As shown in Fig. 24, as a magnetic shield 500B, a metal sheet 510 and a second magnetic
sheet 530 may be further provided on a first magnetic sheet 520, a metal sheet 510,
and a second magnetic sheet 530. Therefore, as the magnetic shield, any sheet having
one or more conductive layer interposed between at least magnetic sheets may be employed.
[0070] The shapes of the power receiving unit, the power transmission unit, and the magnetic
shield are not limited to the above rectangle shapes in each embodiment, but can be
appropriately changed to circular shapes or the like, according to the shape of the
coil.
[0071] In the description of each of the above embodiments referring to the drawings, when
a number, an amount or the like is mentioned, the scope of the present invention is
not necessarily limited to the number, the amount or the like, unless otherwise specified.
The same reference numerals denote the same or corresponding components, and overlapping
description may not be repeated. Unless otherwise indicated, it is intended from the
beginning to combine and use configurations described in the respective embodiments
as appropriate.
[0072] Although the present invention has been described and showed in detail, it is clearly
understood that the same is by way of illustration and example only and is not to
be taken by way of limitation, the scope of the present invention being interpreted
by the terms of the appended claims.
1. A power receiving device comprising a power receiving unit (210) for receiving power
from a power transmission unit (410) in a noncontact manner; and a magnetic shield
(500) located opposite to said power transmission unit (410) with said power receiving
unit (210) interposed therebetween, and having at least a part facing said power receiving
unit (210),
wherein said magnetic shield (500) includes:
a first magnetic sheet (520) located beside said power receiving unit (210);
a conductive sheet (510) located opposite to said power receiving unit (210) with
said first magnetic sheet (520) interposed therebetween, and including either copper
or graphite; and
a second magnetic sheet (530) located opposite to said first magnetic sheet (520)

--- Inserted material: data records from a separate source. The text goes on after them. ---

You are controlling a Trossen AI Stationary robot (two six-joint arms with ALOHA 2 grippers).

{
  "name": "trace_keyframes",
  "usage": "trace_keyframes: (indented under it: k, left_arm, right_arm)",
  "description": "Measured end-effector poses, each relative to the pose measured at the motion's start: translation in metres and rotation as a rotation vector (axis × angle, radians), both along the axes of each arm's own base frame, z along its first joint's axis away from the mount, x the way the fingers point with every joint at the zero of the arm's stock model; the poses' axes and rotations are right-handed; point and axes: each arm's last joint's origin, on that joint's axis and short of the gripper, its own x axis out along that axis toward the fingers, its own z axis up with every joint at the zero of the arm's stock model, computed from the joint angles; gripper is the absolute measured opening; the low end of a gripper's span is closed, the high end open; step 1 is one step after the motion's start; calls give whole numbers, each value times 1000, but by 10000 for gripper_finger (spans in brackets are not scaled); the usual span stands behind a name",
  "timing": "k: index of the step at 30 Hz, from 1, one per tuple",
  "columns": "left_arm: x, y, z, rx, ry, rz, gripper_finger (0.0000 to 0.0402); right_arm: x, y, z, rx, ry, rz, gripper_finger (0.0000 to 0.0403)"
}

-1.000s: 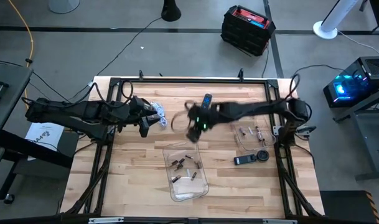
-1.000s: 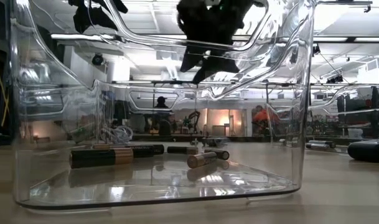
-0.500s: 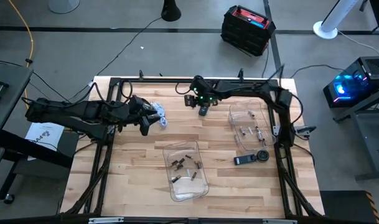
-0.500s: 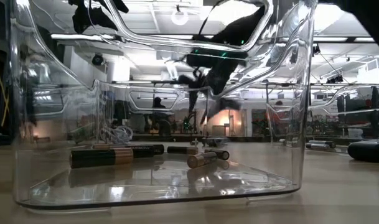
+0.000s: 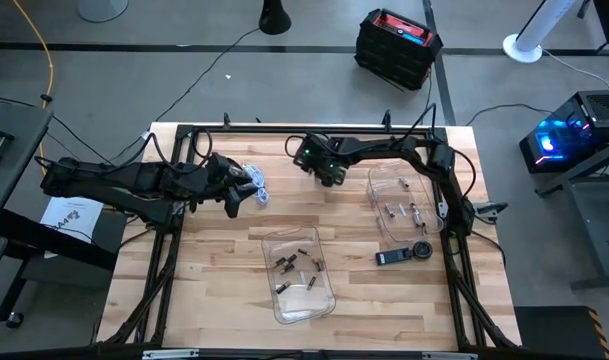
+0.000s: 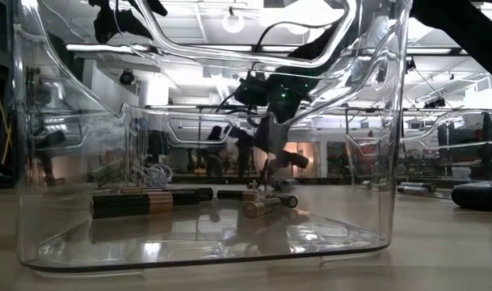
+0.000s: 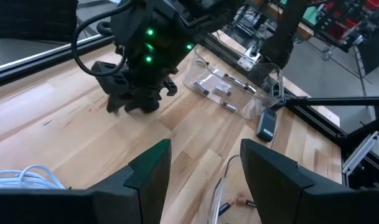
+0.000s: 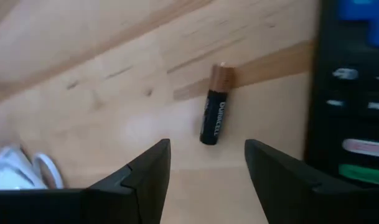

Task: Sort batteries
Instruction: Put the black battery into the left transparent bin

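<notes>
One battery [image 8: 214,113], black with a coppery end, lies flat on the wood beside the black remote [image 8: 354,93]. My right gripper [image 8: 206,155] [image 5: 322,170] hovers open just short of it near the table's far edge, one finger to each side. Several batteries [image 5: 296,262] [image 6: 149,200] lie in the middle clear container [image 5: 329,300]. More batteries [image 5: 399,210] lie in the right clear container [image 5: 376,200]. My left gripper [image 5: 232,200] [image 7: 205,149] waits open at the table's left, by the white cable [image 7: 21,177].
A black device [image 5: 404,255] lies near the right container. The white cable coil [image 5: 252,180] sits between the two grippers. The black table frame [image 5: 284,130] runs along the far edge just beyond my right gripper. Bare wood [image 5: 224,280] lies left of the middle container.
My right gripper has swung from above the middle container's far end toward the table's far edge and has come down beside the remote, over the lone battery.
</notes>
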Motion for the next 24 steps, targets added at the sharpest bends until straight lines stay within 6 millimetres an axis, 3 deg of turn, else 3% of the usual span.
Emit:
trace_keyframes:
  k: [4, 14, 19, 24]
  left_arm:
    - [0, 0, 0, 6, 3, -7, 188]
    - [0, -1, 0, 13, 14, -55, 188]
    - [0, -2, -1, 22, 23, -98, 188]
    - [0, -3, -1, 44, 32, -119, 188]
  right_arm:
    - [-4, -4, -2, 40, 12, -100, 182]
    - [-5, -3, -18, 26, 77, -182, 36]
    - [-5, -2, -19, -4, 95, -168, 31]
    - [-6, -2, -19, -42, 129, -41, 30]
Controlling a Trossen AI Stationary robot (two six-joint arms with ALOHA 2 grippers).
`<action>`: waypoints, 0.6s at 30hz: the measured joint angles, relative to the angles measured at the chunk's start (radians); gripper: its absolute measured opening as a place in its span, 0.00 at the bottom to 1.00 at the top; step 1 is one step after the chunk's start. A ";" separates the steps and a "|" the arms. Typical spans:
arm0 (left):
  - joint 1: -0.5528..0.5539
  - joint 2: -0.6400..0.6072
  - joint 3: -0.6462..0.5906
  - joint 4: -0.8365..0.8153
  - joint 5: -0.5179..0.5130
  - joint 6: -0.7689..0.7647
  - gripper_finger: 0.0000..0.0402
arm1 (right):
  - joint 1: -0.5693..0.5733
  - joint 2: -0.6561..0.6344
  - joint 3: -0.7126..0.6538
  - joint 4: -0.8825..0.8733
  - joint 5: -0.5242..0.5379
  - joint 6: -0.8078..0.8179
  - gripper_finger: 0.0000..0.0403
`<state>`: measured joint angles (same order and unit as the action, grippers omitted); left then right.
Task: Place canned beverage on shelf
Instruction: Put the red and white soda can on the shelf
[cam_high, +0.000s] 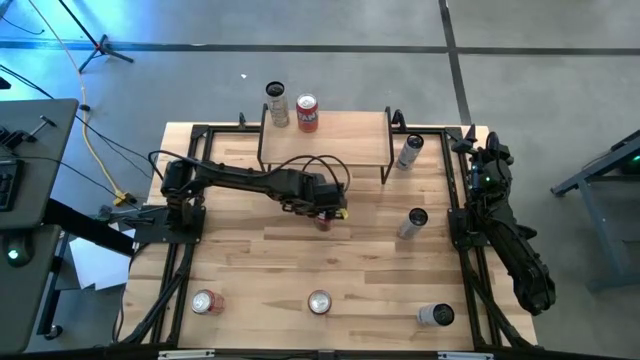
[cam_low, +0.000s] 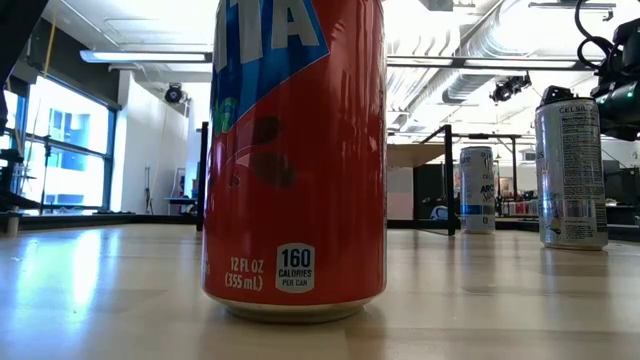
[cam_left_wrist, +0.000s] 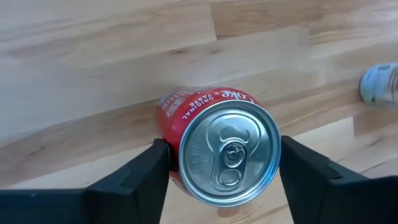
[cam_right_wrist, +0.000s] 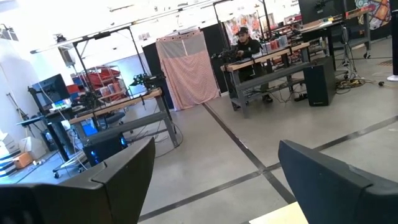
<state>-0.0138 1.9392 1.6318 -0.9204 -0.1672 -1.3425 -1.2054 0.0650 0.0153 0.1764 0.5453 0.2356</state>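
Note:
A red cola can (cam_left_wrist: 217, 149) stands upright on the wooden tabletop, near the middle of the table and in front of the shelf (cam_high: 340, 140). My left gripper (cam_high: 325, 208) reaches down over it and is shut on it. The shelf is a low wooden riser on black legs at the far side. On its far left part stand a red can (cam_high: 307, 113) and a silver can (cam_high: 277, 103). My right gripper (cam_right_wrist: 217, 180) waits at the table's right edge, open, holding nothing and facing out into the room. My left gripper pinches the red cola can between its two fingers, one on each side of the can's wall (cam_left_wrist: 171, 158) just below the top rim. The fingers come from above, slanting steeply down. The can stands upright with its base on the table.
Loose cans stand about the table: a white one (cam_high: 410, 152) right of the shelf, another (cam_high: 413, 222) right of centre, and three near the front edge (cam_high: 204, 302), (cam_high: 319, 302), (cam_high: 436, 316). The parked right arm (cam_high: 505, 235) lies along the right rail.

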 joint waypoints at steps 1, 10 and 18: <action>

with said conductive sheet (510) interposed therebetween.
2. The power receiving device according to claim 1, characterized in that
said first and second magnetic sheets (520, 530) include ferrite.
3. The power receiving device according to claim 1 or 2, characterized in that
said second magnetic sheet (530) is provided so as to have a thinner thickness than
said first magnetic sheet (520).
4. The power receiving device according to claim 1 or 2,
characterized in that
said power receiving unit (210) includes a power receiving coil (250) wound around
a core unit (260) and defining a coil winding axis (O1), and said conductive sheet
(510) has:
a first conductive sheet (510A) disposed beside a first end along said coil winding
axis (O1) of said power receiving unit (210); and
a second conductive sheet (510B) disposed beside a second end along said coil winding
axis (O1) of said power receiving unit (210).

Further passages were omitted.